Engineering Contradictions & Design Principles
Engineering Contradiction Analysis
1Reliability
If manual diagnostics methods are used to test network nodes, then operators can identify and resolve issues, but the process becomes time-consuming, expensive, and resource-intensive
Solution Approach 1:
The network nodes perform self-diagnostics by automatically generating test traffic, monitoring their own performance metrics, and identifying issues without requiring manual operator intervention. The system enables networks to diagnose and report their own problems through automated agents deployed at network nodes.
Solution Approach 2:
Manual diagnostic procedures are replaced with automated software agents and algorithms that systematically test network nodes, analyze traffic patterns, and identify issues through computational methods rather than human operators performing manual tests.
2Reliability
If comprehensive network testing is performed before deployment, then network issues can be detected early, but the testing process requires significant resources and time
Solution Approach 1:
Instead of exhaustive manual testing of all network parameters, the system implements targeted automated tests that focus on critical failure points and common issues.
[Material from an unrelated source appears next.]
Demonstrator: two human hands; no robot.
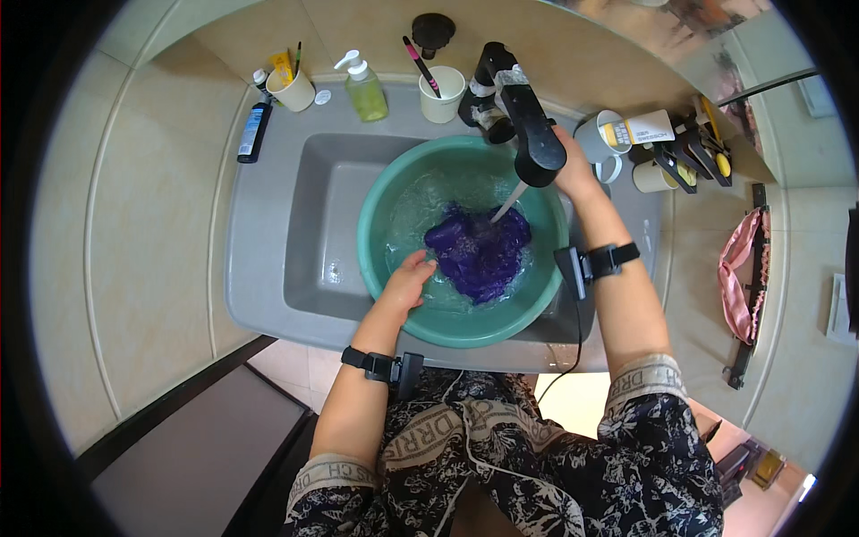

The automated agents perform selective diagnostics on specific network nodes and traffic patterns that are most likely to reveal problems.
Solution Approach 2:
The system dynamically adjusts testing parameters such as traffic volume, packet types, and test frequency based on network conditions and node characteristics. This allows comprehensive testing to be performed efficiently by adapting test intensity and scope to actual network needs rather than using fixed resource-intensive protocols.
3Productivity
If automated diagnostics systems are implemented, then diagnosis speed and accuracy improve, but system complexity increases
Solution Approach 1:
The automated diagnostics system is divided into independent modular agents that can be deployed individually at different network nodes. Each agent handles specific diagnostic functions locally, and results are aggregated by a central controller, allowing the system to scale without proportionally increasing overall complexity.
Solution Approach 2:
A central diagnostics controller acts as an intermediary between distributed network nodes and operators. It coordinates automated tests, collects data from multiple sources, analyzes results, and presents unified diagnostic information, simplifying the interface between complex automated systems and human users.
Data Source
AI summary
Methods, systems, and computer readable media for network diagnostics are disclosed. According to one method, the method occurs at a diagnostics controller implemented using at least one processor. The method includes configuring a plurality of diagnostics nodes to observe traffic behavior associated with a system under test (SUT). The method also includes observing, using the diagnostics nodes, traffic behavior associated with the SUT. The method further includes detecting, using the traffic behavior, a SUT issue. The method also includes identifying, using SUT topology information, a network node in the SUT associated with the SUT issue. The method further includes triggering one of the diagnostics nodes to obtain node related information from the network node, wherein the diagnostics node uses at least one communications protocol to poll the network node for the node related information. The method also includes diagnosing, using the node related information, the SUT issue.